In summer 2023, the U.S. Department of Agriculture’s Food Safety and Inspection Service authorized the sale of cell-cultured chicken produced by two California startups. It marked the first-ever approval by the federal agency. Later that year, for a brief period, this lab-grown meat was part of the menu at two U.S. restaurants.

Derived from the muscle tissue cells of a live animal, cell-cultured meat is grown in laboratories. Currently, cell-cultured meat is not being produced for consumption or sale in the United States.

However, continued advances in cell-cultured meat production have provoked action by several state legislatures. Perhaps most notably, in 2024, Florida and Alabama became the first U.S. states with statutory bans on the sale and production of cell-cultured meat.

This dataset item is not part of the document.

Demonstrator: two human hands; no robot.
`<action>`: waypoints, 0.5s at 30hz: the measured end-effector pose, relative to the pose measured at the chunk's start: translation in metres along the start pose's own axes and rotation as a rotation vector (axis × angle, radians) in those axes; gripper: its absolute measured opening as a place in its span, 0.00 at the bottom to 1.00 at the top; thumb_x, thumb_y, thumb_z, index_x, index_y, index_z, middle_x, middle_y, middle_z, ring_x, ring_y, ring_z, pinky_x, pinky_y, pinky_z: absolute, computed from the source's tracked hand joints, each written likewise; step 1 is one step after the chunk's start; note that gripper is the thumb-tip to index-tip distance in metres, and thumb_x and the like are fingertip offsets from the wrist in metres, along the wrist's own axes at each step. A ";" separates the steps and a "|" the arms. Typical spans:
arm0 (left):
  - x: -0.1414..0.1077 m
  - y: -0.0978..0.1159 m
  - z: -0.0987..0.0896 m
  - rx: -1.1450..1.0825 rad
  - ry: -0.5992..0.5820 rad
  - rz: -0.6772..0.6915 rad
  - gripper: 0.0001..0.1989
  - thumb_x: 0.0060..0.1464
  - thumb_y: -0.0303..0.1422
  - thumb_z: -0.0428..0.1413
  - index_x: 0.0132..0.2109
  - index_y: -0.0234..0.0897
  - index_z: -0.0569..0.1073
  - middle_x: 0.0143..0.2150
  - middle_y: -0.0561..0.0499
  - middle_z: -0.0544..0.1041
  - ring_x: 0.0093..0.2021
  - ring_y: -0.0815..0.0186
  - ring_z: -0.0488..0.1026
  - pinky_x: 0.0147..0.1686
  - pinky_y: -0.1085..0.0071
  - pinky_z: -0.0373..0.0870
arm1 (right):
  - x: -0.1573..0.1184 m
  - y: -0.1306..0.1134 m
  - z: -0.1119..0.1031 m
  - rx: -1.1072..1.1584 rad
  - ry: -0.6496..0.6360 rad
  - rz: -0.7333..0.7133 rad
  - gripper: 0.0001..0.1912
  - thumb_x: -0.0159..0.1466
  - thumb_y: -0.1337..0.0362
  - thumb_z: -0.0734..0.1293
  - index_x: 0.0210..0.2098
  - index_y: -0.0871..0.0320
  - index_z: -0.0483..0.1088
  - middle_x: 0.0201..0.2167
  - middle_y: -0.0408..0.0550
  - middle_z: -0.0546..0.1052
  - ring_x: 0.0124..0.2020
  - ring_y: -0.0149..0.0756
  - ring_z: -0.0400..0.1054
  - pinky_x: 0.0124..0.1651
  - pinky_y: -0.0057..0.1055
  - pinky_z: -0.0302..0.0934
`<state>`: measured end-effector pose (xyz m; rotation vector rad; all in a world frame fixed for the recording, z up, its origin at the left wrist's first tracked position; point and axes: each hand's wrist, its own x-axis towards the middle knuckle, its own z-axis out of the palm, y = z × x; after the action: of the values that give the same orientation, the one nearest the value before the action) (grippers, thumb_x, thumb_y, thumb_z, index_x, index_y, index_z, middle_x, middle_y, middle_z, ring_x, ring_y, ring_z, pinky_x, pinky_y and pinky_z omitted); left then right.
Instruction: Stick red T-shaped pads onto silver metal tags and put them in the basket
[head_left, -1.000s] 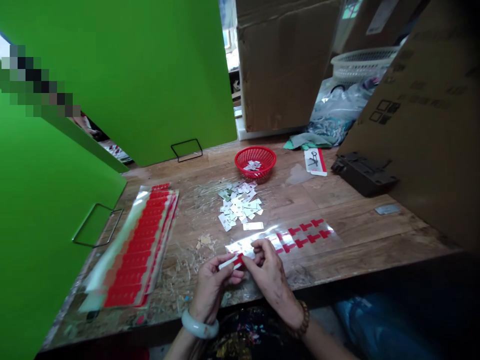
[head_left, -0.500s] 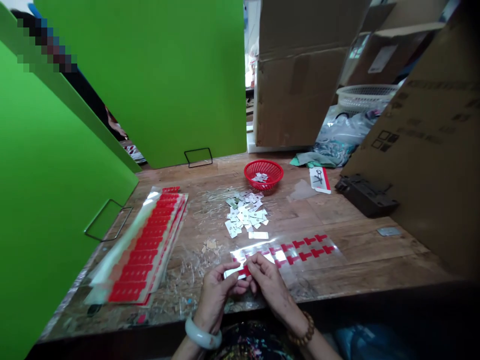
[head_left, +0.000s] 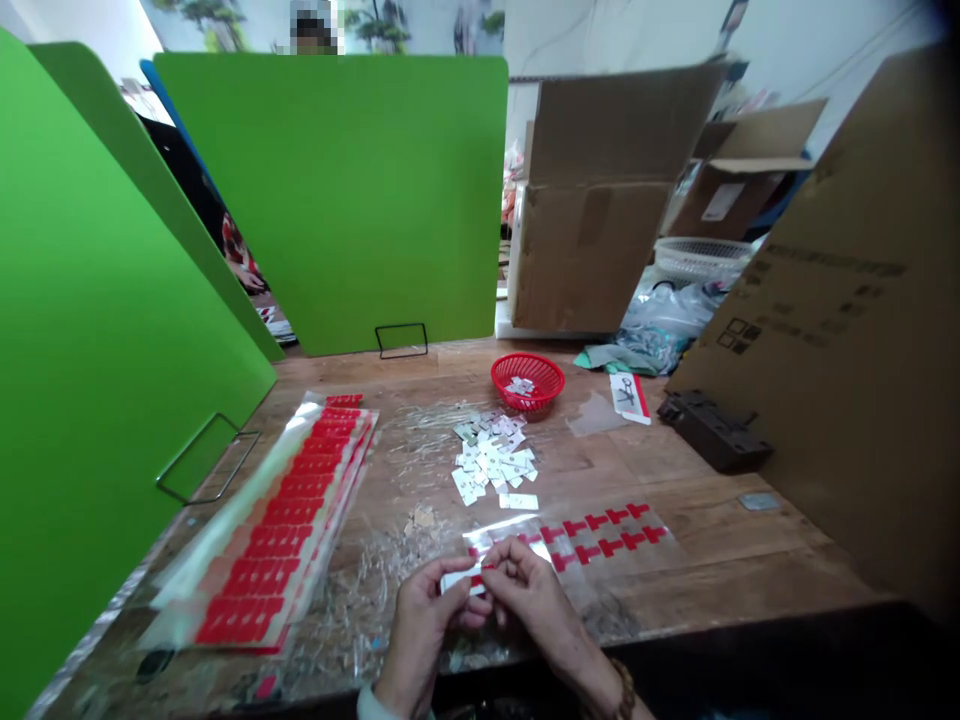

Soon after passage of the Florida measure, a California startup (UPSIDE) brought a case challenging the law’s constitutionality.

No such blanket prohibitions exist in the Midwest. However, new laws, as well as one gubernatorial executive order, have added new labeling requirements (Iowa, Kansas, North Dakota and South Dakota) and/or restrictions on state or local purchasing of lab-grown meat (Iowa and Nebraska).

Illinois stands apart from this regional trend. In 2023, legislators there established the Alternative Protein Innovation Task Force to explore the expansion of alternative protein sources as a way of ensuring food access, easing environmental effects and supporting the state’s economy.